Téhéran, 10 avril, IRNA-La porte-parole du ministère français des Affaires étrangères a critiqué la décision du Président américain, Donald Trump, d'avoir placé le nom du Corps des gardes de la Révolution (CGRI), une partie des forces armées iraniennes, sur la liste des groupe terroriste, accusant les États-Unis de vouloir déstabiliser le Moyen-Orient

La porte-parole de Quai d'Orsay, Agnès Von Der Mühl, a dénoncé, lors d'une conférence de presse, mardi 9 avril, des politiques du Président américains, Donald Trump, exhorté les Etats-Unis à ne pas attiser le feu de tension en Asie de l'Ouest, selon un rapport de l' AFP, cité par l'IRNA.

Van Dammal, affirmant que la France continuera à soutenir le Plan global d'action commun sur le nucléaire iranien, (PGAC), tant que l'Iran replissera ses obligations, a qualifié d'«essentiel» la sauvegarde de l'accord nucléaire pour la paix interntionale.

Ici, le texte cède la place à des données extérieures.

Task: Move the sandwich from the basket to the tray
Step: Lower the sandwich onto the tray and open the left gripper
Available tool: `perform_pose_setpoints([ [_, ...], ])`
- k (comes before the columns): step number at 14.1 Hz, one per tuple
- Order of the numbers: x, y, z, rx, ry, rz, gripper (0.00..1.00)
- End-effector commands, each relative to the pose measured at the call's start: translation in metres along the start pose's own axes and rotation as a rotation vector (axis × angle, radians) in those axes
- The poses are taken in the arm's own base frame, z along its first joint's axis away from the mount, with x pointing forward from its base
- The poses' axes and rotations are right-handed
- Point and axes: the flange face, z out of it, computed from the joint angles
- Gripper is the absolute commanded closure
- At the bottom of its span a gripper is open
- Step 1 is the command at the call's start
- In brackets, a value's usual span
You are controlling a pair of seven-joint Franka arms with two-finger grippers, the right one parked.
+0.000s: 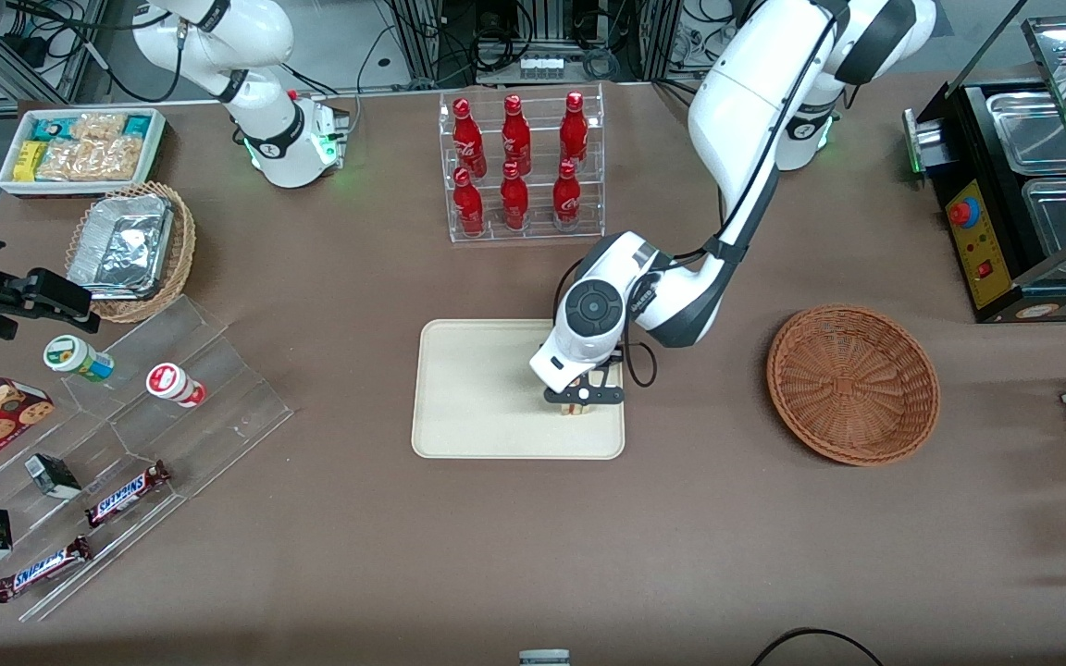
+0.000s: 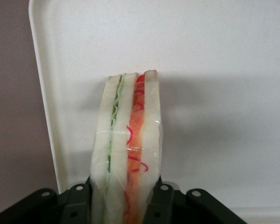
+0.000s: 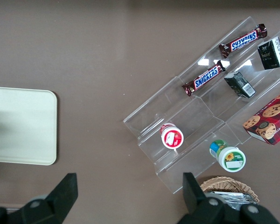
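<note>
Gripper is clamped on the sandwich; the wedge is held between the two fingers, standing on edge, filling layers facing the wrist camera. In the front view the sandwich is seen just under the gripper, low over the tray, near the tray corner closest to the basket. Contact with the tray surface cannot be confirmed.

Risks, judged from here:
- Wedge is held by soft bread. If the grip is released while it is above the surface, it is likely tipped over or bounced; landing near the rim could put it half on the rim or off onto the table.
- The tray edge is seen just beside the sandwich in the wrist view, so little margin is left on that side.
- If the jaws are opened unevenly, the wrap could be dragged by one pad and the wedge pulled sideways.
- If the gripper is pushed lower, the bread is likely squashed.

Farther from the gripper, the basket is seen empty, well apart from the tray. The bottle rack is farther still, well clear of the arm.
</note>
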Motion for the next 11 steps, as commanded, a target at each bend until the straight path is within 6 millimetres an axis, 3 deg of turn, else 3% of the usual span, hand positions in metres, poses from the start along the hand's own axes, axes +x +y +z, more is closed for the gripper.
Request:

Le secrétaire d’État américain a annoncé le lundi 8 avril que le nom du Corps des gardiens de la Révolution islamique (CGRI), une des composantes des forces armées iraniennes, serait inscrit sur la liste noire.

La diplomate a insisté sur le fait que la région de l'Asie occidentale, a «plus que jamais» besoin de la paix et de la stabilité.

Le secrétaire d’État américain a annoncé le lundi 8 avril que le nom du CGRI, une des composantes des forces armées iraniennes, serait inscrit sur la liste noire.

C’est la première fois que les États-Unis s’autorisent à blacklister la force armée d’un État sous prétexte de vouloir la soumettre à un régime de sanctions.
Les représailles n'ont pas tardé. Le Conseil suprême de sécurité iranien a désigné le même jour les forces militaires américaines en Asie de l'ouest (CENTCOM) comme organisation terroriste.

Les soldats américains doivent désormais dormir debout. Le geste insencé, lourd de conséquences dangereuses, comme l'a averti l'Iran, les expose littéralement aux représailles de l’Iran. Le Conseil suprême de la sécurité nationale d’Iran a décrété l’État américain « parrain du terrorisme » et a fait du CENTCOM et de ses bases dans la région une « cible terroriste à abattre » tout en rendant les États-Unis «responsables» des conséquences ultra périlleuses que le « blacklistage » de la force armée étatique du CGRI, dont le bilan dans la lutte anti-terroriste est extra brillant dans la région, pourrait générer dans sa foulée.

Le chef de la diplomatie iranienne, Mohammad Javad Zarif, a accusé dimanche les dirigeants américains de « conduire les États-Unis dans un bourbier » en agissant pour le compte du premier ministre israélien Benyamin Nétanyahou.